**Work item**:
As you print the data below, keep every line exactly as it is and leave the images behind.

(Input data Opens)

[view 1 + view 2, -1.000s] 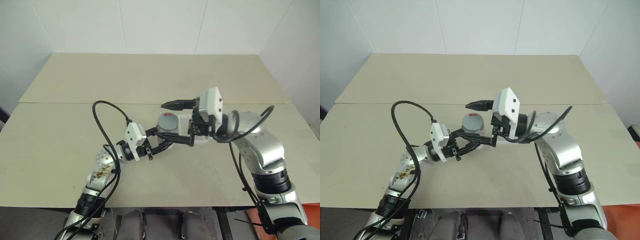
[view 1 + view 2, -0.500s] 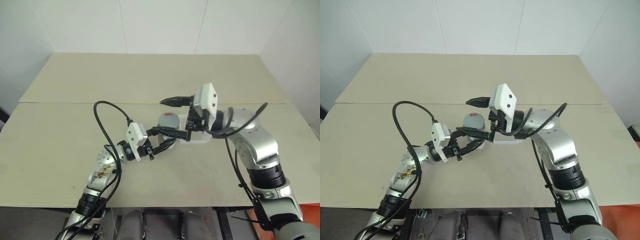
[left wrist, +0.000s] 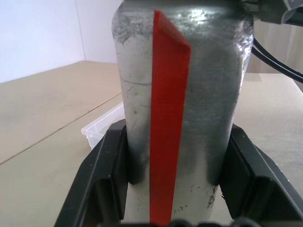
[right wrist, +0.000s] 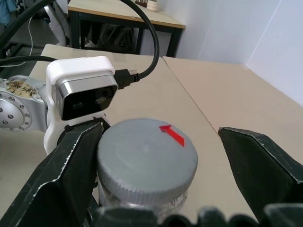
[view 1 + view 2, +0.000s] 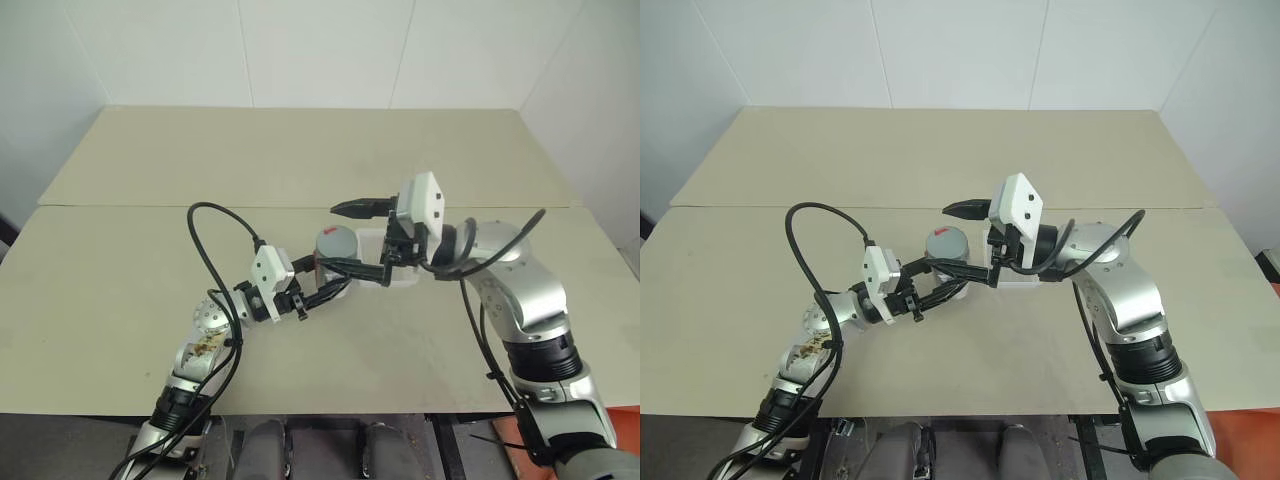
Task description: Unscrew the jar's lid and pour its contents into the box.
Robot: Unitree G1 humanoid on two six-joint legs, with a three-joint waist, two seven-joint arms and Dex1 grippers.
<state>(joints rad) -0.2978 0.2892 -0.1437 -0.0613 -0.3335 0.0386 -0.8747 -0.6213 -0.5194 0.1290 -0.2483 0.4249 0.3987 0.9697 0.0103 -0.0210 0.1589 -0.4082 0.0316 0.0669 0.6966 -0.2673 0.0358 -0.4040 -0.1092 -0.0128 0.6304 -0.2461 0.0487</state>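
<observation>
Left claw [image 5: 335, 283] is clamped tight on the jar [image 5: 334, 250], one black finger pressed against each side of the grey body, as the left wrist view shows, with a red strip running down the jar's front between them. It holds the jar upright above the desk [image 5: 120, 250], near the middle.

Right claw [image 5: 362, 240] reaches in from the right with its two fingers spread wide. One finger [image 4: 71, 165] lies against the edge of the lid [image 4: 144, 158], though I cannot tell whether it truly touches; the other finger [image 4: 258, 161] stands well apart on the far side, with bare desk showing in the gap. So this claw has hold of nothing.

That lid is grey, round and flat, with a small red arrow on top, and sits screwed on the jar.

Just behind the jar, under the right claw, the clear box [image 5: 400, 275] lies flat on the desk; its corner also shows past the jar in the left wrist view. Its contents cannot be made out.
</observation>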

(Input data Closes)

**Response**:
[view 1 + view 2, -1.000s] 
[view 1 + view 2, -0.500s] 
[left wrist, +0.000s] 
[right wrist, +0.000s] 
[view 1 + view 2, +0.000s] 
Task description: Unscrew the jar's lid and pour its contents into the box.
Robot: Unitree G1 humanoid on two six-joint legs, with a three-joint waist, two seven-joint arms and Dex1 grippers.
<state>(joints rad) -0.2978 0.2892 -0.1437 -0.0613 -0.3335 0.0386 -0.8747 -0.6213 -0.5194 0.1290 -0.2483 0.4249 0.3987 0.9697 0.0103 -0.0210 0.1589 -0.4082 0.0316 0.0669 0.6966 -0.2673 0.0358 -0.4040 -0.1092 -0.0128 0.6304 -0.2461 0.0487</state>
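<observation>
Left claw [image 5: 335, 283] is clamped tight on the jar [image 5: 334, 250], one black finger pressed against each side of the grey body, as the left wrist view shows, with a red strip running down the jar's front between them. It holds the jar upright above the desk [image 5: 120, 250], near the middle.

Right claw [image 5: 362, 240] reaches in from the right with its two fingers spread wide. One finger [image 4: 71, 165] lies against the edge of the lid [image 4: 144, 158], though I cannot tell whether it truly touches; the other finger [image 4: 258, 161] stands well apart on the far side, with bare desk showing in the gap. So this claw has hold of nothing.

That lid is grey, round and flat, with a small red arrow on top, and sits screwed on the jar.

Just behind the jar, under the right claw, the clear box [image 5: 400, 275] lies flat on the desk; its corner also shows past the jar in the left wrist view. Its contents cannot be made out.
</observation>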

No additional work remains on the exercise.